= WHAT IS BEING ASKED =
Output the run of lines that opens with the first line of the material below and closes with the line containing "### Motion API", both included, and drop the pictures.

Segment Start: DATA

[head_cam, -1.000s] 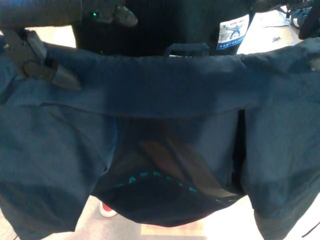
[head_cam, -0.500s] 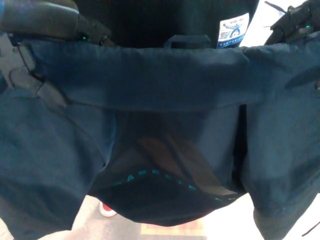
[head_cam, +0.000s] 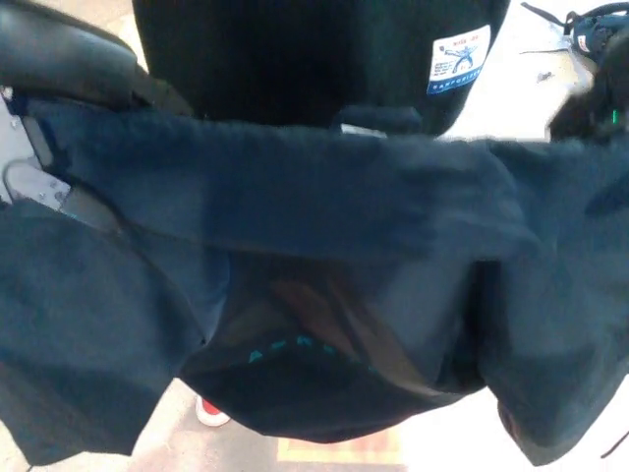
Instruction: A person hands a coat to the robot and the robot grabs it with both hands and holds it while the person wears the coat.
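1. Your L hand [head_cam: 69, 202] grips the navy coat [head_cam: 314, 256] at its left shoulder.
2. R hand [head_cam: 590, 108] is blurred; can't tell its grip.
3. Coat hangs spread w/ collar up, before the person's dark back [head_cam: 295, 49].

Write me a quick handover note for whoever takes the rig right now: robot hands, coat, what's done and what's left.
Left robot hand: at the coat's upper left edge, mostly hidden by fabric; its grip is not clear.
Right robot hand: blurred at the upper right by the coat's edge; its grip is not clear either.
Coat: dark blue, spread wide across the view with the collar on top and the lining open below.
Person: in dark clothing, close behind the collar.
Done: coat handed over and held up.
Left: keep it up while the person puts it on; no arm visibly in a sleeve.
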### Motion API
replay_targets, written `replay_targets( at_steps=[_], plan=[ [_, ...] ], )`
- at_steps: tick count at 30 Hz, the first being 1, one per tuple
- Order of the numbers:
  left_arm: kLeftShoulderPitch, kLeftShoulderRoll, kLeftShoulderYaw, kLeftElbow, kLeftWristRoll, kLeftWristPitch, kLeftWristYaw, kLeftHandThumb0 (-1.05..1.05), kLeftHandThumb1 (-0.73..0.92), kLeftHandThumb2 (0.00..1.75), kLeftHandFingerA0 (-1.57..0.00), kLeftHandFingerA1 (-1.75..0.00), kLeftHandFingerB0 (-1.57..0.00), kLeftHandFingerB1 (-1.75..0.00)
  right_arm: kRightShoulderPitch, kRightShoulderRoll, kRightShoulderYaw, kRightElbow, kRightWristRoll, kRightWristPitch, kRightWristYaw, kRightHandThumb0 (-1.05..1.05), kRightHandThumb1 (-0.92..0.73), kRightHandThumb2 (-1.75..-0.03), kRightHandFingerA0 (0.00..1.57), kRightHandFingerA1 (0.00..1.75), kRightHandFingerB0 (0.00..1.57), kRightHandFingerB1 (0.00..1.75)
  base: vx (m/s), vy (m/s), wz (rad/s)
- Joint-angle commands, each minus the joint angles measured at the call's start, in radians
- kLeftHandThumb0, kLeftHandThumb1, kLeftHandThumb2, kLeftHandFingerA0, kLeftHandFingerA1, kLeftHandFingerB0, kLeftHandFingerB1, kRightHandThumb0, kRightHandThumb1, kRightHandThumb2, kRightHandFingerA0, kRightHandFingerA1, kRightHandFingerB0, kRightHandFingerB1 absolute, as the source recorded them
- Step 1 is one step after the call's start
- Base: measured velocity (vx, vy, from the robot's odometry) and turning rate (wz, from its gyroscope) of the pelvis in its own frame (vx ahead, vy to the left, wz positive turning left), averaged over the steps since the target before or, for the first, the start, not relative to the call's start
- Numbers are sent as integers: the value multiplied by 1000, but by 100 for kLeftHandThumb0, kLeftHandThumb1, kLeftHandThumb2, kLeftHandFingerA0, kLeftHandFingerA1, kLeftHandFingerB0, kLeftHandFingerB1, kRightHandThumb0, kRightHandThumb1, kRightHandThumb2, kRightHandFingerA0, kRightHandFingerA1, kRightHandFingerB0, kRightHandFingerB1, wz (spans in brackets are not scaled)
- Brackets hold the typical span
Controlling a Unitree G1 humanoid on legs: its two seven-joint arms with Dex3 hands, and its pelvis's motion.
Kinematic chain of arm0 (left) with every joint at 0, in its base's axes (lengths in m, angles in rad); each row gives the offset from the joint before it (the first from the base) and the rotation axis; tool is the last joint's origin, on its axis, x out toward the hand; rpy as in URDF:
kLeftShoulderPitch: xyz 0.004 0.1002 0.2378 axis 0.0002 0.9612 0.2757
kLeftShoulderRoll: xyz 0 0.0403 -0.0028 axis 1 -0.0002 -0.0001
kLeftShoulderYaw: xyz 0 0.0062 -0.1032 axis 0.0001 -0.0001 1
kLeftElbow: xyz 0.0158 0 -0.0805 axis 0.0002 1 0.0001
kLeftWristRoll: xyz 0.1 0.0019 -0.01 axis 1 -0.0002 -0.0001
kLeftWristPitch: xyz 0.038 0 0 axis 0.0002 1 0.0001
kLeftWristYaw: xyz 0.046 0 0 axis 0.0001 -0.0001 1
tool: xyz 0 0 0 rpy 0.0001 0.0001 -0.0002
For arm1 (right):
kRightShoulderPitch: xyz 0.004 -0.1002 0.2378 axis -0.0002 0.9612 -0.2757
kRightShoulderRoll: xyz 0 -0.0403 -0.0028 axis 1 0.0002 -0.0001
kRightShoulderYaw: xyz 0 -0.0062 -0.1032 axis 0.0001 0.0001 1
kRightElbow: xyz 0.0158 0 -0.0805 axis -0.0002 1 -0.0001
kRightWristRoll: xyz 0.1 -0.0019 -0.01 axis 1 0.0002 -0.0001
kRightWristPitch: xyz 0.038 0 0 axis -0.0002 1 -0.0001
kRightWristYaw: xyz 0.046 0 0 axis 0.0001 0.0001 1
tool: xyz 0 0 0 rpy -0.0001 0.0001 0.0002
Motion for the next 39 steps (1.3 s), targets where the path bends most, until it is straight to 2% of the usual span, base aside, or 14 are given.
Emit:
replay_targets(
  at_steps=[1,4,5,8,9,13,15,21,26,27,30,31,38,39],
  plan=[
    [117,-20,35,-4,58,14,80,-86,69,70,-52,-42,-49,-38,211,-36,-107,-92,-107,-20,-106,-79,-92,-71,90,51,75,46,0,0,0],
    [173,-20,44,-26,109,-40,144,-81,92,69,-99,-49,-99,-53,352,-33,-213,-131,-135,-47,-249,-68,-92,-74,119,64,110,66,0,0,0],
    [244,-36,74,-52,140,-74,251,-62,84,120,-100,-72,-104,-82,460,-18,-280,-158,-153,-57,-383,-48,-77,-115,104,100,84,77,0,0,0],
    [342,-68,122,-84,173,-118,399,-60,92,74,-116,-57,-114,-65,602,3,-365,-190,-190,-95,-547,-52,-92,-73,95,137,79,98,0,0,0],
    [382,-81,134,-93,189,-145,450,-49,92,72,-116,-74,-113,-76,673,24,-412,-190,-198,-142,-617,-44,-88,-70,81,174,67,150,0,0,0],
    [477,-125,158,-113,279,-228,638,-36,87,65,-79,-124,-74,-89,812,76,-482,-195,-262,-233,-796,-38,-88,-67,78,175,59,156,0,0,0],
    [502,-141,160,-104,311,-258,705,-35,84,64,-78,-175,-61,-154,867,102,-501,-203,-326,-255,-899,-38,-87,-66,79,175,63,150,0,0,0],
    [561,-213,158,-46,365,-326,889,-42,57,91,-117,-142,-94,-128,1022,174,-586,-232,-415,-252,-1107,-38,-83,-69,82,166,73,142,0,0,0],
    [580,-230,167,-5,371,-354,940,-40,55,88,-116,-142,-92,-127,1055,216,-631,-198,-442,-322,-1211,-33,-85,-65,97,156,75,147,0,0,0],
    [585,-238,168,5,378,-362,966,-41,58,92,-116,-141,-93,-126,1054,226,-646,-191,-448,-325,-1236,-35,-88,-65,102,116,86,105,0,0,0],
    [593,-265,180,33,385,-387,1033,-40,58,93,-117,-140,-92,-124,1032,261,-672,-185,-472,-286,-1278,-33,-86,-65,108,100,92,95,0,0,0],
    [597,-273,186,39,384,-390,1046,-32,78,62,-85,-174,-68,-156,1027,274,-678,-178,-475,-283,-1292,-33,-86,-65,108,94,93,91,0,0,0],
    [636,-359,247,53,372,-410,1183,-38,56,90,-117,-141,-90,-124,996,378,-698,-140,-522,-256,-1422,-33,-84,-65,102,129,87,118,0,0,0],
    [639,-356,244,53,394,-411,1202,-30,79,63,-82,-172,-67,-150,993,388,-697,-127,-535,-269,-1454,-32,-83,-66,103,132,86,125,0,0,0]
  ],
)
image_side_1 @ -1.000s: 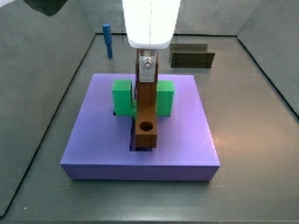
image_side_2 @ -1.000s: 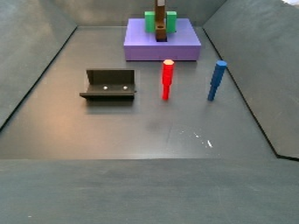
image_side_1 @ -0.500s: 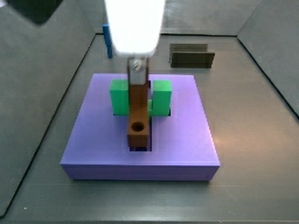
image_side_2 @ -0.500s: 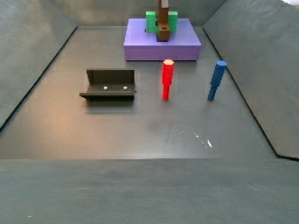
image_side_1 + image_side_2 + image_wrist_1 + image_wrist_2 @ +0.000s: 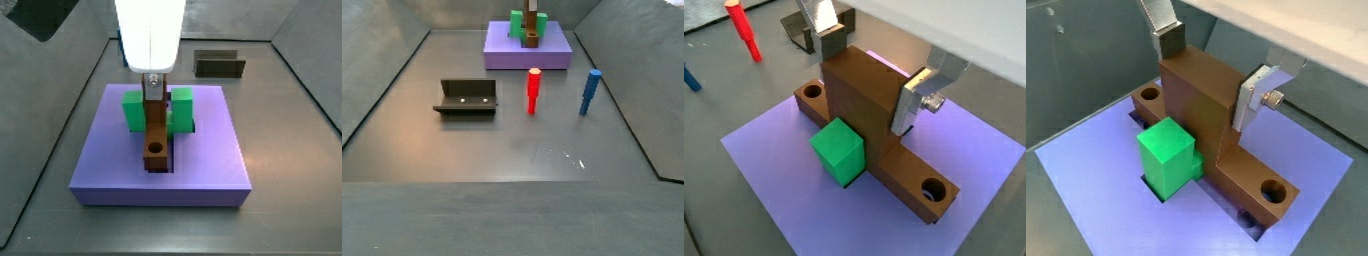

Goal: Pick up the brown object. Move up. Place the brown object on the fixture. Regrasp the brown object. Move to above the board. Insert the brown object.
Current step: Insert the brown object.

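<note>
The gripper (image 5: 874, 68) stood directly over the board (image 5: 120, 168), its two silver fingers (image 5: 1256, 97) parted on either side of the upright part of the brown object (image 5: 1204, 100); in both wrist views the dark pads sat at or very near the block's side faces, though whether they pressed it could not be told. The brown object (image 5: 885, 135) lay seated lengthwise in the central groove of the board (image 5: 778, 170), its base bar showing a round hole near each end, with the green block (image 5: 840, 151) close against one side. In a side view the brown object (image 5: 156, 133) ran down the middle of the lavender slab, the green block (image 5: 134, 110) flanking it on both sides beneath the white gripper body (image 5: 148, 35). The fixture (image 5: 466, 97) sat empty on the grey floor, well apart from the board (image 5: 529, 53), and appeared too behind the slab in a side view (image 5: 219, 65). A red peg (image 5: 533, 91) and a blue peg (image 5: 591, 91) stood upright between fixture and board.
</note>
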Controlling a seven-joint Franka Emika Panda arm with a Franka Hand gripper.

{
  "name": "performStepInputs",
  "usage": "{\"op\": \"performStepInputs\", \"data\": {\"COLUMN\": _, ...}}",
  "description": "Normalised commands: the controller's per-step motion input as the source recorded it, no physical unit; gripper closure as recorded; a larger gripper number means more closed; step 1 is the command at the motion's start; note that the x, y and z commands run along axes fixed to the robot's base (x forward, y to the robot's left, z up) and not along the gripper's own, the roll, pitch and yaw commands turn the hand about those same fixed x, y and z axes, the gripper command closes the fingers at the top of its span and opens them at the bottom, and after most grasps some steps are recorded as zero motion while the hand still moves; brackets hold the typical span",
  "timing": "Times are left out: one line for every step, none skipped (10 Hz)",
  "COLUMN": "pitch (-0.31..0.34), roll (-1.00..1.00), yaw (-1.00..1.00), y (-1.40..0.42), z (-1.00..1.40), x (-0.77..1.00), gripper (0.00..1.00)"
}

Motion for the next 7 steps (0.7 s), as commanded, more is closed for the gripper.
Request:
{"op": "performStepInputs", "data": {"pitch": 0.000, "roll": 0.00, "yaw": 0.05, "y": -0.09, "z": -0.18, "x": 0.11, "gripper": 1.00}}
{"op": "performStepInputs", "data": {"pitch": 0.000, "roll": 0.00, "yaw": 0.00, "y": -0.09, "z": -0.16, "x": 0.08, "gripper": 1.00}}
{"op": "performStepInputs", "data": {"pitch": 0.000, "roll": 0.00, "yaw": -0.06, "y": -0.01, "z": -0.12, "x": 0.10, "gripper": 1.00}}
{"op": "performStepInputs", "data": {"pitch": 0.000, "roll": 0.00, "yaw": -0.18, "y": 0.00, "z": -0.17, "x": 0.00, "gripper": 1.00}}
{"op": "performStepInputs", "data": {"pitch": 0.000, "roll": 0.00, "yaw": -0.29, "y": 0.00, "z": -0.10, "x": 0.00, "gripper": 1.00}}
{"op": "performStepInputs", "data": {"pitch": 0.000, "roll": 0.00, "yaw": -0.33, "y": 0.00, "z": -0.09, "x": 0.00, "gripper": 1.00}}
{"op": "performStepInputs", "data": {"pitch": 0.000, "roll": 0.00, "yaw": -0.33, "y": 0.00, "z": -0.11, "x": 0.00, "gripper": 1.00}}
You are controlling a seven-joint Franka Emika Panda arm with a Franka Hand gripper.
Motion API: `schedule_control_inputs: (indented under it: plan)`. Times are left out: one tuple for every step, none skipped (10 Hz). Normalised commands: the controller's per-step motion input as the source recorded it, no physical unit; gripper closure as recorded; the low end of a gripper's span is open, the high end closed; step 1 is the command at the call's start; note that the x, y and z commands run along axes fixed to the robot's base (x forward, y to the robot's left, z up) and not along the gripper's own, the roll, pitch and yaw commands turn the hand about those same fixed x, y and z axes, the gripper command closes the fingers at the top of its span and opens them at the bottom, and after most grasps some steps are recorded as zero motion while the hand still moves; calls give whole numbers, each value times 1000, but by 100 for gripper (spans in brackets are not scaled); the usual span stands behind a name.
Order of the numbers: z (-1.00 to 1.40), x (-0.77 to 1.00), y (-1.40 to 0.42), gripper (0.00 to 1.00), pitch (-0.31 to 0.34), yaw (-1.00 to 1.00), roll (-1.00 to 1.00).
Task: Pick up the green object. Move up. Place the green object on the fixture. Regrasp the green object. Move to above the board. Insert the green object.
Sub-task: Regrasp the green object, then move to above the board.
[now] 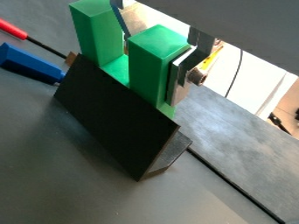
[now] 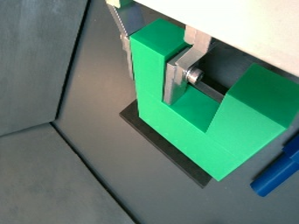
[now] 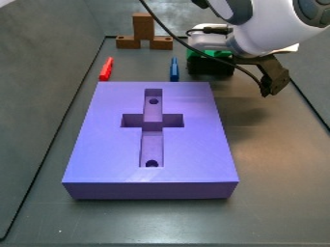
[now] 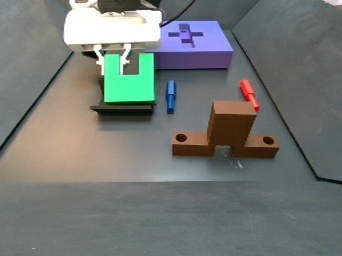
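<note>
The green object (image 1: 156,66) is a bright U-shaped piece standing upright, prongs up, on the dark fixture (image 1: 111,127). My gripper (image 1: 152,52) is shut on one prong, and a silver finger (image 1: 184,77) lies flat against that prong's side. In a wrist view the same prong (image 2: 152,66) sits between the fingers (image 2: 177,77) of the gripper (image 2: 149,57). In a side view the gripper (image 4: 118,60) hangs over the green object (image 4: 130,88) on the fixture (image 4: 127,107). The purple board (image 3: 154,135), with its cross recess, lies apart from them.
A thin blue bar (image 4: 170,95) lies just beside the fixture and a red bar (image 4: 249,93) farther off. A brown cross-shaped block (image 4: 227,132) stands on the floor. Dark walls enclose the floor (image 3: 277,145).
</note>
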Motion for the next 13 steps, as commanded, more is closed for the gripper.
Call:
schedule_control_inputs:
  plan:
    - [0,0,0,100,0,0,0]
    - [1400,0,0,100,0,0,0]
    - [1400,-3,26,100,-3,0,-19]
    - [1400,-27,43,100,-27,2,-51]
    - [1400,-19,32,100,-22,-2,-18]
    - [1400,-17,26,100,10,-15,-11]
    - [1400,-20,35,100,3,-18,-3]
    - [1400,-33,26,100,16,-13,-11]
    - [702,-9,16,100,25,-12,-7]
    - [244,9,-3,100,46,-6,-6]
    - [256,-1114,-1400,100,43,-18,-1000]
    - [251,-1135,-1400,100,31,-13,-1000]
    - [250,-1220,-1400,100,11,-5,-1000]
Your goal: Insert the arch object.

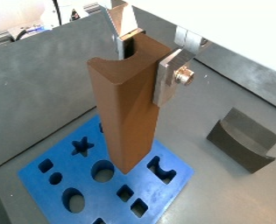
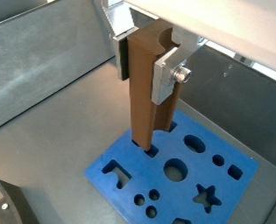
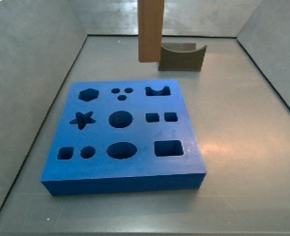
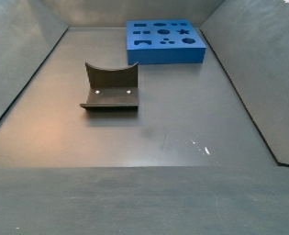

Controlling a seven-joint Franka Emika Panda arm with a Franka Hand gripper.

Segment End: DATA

= SOLUTION =
[head_cam, -1.000s] 
[head_cam, -0.500s] 
[head_cam, +0.000s] 
Instruction: A person hands a coat to the robot and the robot grabs it with both hands and holds it while the person wears the coat.
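1. Your L hand [head_cam: 69, 202] grips the navy coat [head_cam: 314, 256] at its left shoulder.
2. R hand [head_cam: 590, 108] is blurred; can't tell its grip.
3. Coat hangs spread w/ collar up, before the person's dark back [head_cam: 295, 49].

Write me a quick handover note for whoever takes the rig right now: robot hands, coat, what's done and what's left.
Left robot hand: at the coat's upper left edge, mostly hidden by fabric; its grip is not clear.
Right robot hand: blurred at the upper right by the coat's edge; its grip is not clear either.
Coat: dark blue, spread wide across the view with the collar on top and the lining open below.
Person: in dark clothing, close behind the collar.
Done: coat handed over and held up.
Left: keep it up while the person puts it on; no arm visibly in a sleeve.
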### Motion API

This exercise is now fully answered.